— Oui, enfin, à tes moments perdus !…

— Comprends donc !… On ne pense pas aux gens à volonté… Ça vous vient tout seul… Eh bien, ton souvenir, ton idée plutôt, elle me surprenait comme cela, brusquement… Oh ! à de moments très différents… Quand je m’amusais bien, que, par hasard, je n’avais pas de soucis, pas d’embêtements, de la galette plein mes poches, que je pouvais me payer de la flemme… « Cady » ! que je me disais… et ça m’ajoutait comme un rayon de soleil… Et de même, aux minutes où ça tirait dur, où je flanchais, qu’il me paraissait que j’étais à bout… Alors, ta petite figure ancienne, je la revoyais… Il me semblait que tu te penchais sur moi, sérieuse, avec de bons yeux, et que tu me disais comme autrefois : « Pauvre gosse ! »… Alors, je sentais que je pouvais durer encore…

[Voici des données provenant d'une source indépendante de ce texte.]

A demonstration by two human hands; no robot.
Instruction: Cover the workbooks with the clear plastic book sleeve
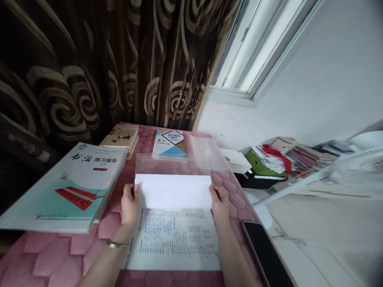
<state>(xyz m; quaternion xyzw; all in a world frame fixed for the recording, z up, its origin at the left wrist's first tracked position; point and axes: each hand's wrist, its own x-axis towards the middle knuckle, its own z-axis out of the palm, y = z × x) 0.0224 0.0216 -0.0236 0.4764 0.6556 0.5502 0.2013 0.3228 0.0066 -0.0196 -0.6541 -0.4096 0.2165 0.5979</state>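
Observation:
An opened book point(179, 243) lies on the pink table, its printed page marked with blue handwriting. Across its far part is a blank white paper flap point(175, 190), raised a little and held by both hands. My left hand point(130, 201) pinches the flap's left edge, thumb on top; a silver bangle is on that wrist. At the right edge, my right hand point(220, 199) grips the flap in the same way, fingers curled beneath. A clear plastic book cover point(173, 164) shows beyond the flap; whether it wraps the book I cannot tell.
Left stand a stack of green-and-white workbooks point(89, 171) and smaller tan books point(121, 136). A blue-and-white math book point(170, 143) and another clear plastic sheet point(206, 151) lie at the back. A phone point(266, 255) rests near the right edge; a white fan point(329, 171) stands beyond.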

Les lèvres dans le cou de son ami, elle songeait, se laissant aller au cours de ses propres ressouvenirs.

Puis, soudain, tout s’effaça ; elle ressauta sans transition à leur premier sujet de conversation.

— Tu disais que ton ami nous ferait un cabinet de toilette très chic ?…

— Oui.

— Mais, peut-être pas avec une baignoire ?

— Si, avec une baignoire, un machin pour chauffer l’eau, et puis un truc pour la douche… et des faïences tout autour et par terre… Quelque chose comme j’ai vu chez lui, c’était très riche.

Elle se trémoussa, ravie.

— Oh ! ce sera épatant !… Figure-toi que sur le quai, notre vieille baraque n’a rien de ça, et que jamais Victor n’a voulu entendre parler de m’installer des bains… Il dit que quand on l’a sous la main, on en prend trop, que ce n’est pas sain, et que mon tub, c’est mieux.